WHAT TO PRODUCE: Every line of the data is to be transcribed without error.
>>>>
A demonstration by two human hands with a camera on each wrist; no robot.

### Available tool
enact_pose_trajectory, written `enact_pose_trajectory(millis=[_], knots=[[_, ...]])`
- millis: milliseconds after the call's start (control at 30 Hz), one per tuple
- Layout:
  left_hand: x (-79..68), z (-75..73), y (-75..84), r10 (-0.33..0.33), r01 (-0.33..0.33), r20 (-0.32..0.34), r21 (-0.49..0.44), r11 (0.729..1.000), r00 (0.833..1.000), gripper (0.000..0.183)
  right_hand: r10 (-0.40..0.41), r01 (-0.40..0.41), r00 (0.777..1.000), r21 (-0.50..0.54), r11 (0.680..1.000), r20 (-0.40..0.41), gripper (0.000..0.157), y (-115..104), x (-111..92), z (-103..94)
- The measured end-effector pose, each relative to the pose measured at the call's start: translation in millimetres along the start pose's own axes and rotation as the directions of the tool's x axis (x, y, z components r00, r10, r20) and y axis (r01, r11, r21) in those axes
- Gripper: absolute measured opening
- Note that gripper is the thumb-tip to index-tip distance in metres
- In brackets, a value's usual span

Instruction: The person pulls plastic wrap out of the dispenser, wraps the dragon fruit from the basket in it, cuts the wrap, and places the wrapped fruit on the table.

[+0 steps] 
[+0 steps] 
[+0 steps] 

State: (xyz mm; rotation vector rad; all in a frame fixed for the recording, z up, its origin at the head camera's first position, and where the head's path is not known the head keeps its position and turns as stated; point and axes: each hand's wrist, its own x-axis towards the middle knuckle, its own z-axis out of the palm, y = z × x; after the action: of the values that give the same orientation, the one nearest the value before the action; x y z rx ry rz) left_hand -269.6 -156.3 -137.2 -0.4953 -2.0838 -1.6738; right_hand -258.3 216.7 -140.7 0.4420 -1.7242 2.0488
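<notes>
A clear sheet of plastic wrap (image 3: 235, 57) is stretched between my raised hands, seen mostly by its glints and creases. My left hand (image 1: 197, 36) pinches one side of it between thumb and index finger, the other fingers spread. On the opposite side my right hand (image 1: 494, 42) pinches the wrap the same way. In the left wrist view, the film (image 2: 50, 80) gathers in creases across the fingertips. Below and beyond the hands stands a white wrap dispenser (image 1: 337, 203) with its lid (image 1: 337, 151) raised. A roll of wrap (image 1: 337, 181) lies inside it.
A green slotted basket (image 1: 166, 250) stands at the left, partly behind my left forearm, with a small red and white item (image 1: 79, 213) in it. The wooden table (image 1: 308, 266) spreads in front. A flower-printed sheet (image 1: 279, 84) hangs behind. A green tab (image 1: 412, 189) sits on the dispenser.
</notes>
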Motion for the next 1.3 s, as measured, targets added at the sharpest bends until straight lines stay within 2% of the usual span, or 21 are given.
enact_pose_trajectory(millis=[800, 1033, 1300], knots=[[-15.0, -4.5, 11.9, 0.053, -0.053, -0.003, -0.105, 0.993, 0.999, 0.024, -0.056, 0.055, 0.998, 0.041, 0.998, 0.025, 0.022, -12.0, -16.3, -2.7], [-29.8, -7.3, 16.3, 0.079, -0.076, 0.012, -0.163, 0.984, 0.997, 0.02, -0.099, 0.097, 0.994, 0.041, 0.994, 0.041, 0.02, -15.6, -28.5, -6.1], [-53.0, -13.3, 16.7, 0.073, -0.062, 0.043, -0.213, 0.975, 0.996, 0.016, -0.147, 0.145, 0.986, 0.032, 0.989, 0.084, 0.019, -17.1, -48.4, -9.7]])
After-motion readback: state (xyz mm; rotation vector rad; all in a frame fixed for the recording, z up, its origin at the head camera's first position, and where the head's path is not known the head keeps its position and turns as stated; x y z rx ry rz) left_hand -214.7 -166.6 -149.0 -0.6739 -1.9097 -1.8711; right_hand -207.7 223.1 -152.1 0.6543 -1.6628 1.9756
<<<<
TASK ANSWER:
A demonstration by two human hands with a camera on each wrist; no robot.

### Available tool
enact_pose_trajectory, written `enact_pose_trajectory(millis=[_], knots=[[_, ...]])`
- millis: milliseconds after the call's start (control at 30 Hz), one per tuple
- Layout:
  left_hand: x (-79..68), z (-75..73), y (-75..84), r10 (-0.33..0.33), r01 (-0.33..0.33), r20 (-0.32..0.34), r21 (-0.49..0.44), r11 (0.729..1.000), r00 (0.833..1.000), gripper (0.000..0.183)
  right_hand: r10 (-0.40..0.41), r01 (-0.40..0.41), r00 (0.777..1.000), r21 (-0.50..0.54), r11 (0.680..1.000), r20 (-0.40..0.41), gripper (0.000..0.157), y (-115..104), x (-111..92), z (-103..94)
- The measured end-effector pose, each relative to the pose measured at the call's start: translation in millimetres along the start pose's own axes and rotation as the directions of the tool's x axis (x, y, z components r00, r10, r20) and y axis (r01, r11, r21) in those axes
- Gripper: absolute measured opening
- Note that gripper is the thumb-tip to index-tip distance in metres
- In brackets, a value's usual span

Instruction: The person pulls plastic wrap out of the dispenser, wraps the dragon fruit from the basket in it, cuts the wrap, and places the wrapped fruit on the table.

[+0 steps] 
[+0 steps] 
[+0 steps] 

State: (xyz mm; rotation vector rad; all in a frame fixed for the recording, z up, its origin at the head camera's first position, and where the head's path is not known the head keeps its position and turns as stated; point and axes: each hand's wrist, its own x-axis towards the middle knuckle, its own z-axis out of the palm, y = z × x; after the action: of the values that give the same orientation, the one nearest the value before the action; x y z rx ry rz) left_hand -269.6 -156.3 -137.2 -0.4953 -2.0838 -1.6738; right_hand -258.3 216.7 -140.7 0.4420 -1.7242 2.0488
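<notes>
A clear sheet of plastic wrap (image 3: 235, 57) is stretched between my raised hands, seen mostly by its glints and creases. My left hand (image 1: 197, 36) pinches one side of it between thumb and index finger, the other fingers spread. On the opposite side my right hand (image 1: 494, 42) pinches the wrap the same way. In the left wrist view, the film (image 2: 50, 80) gathers in creases across the fingertips. Below and beyond the hands stands a white wrap dispenser (image 1: 337, 203) with its lid (image 1: 337, 151) raised. A roll of wrap (image 1: 337, 181) lies inside it.
A green slotted basket (image 1: 166, 250) stands at the left, partly behind my left forearm, with a small red and white item (image 1: 79, 213) in it. The wooden table (image 1: 308, 266) spreads in front. A flower-printed sheet (image 1: 279, 84) hangs behind. A green tab (image 1: 412, 189) sits on the dispenser.
</notes>
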Motion for the next 1.3 s, as measured, targets added at the sharpest bends until straight lines stay within 2% of the usual span, or 21 are given.
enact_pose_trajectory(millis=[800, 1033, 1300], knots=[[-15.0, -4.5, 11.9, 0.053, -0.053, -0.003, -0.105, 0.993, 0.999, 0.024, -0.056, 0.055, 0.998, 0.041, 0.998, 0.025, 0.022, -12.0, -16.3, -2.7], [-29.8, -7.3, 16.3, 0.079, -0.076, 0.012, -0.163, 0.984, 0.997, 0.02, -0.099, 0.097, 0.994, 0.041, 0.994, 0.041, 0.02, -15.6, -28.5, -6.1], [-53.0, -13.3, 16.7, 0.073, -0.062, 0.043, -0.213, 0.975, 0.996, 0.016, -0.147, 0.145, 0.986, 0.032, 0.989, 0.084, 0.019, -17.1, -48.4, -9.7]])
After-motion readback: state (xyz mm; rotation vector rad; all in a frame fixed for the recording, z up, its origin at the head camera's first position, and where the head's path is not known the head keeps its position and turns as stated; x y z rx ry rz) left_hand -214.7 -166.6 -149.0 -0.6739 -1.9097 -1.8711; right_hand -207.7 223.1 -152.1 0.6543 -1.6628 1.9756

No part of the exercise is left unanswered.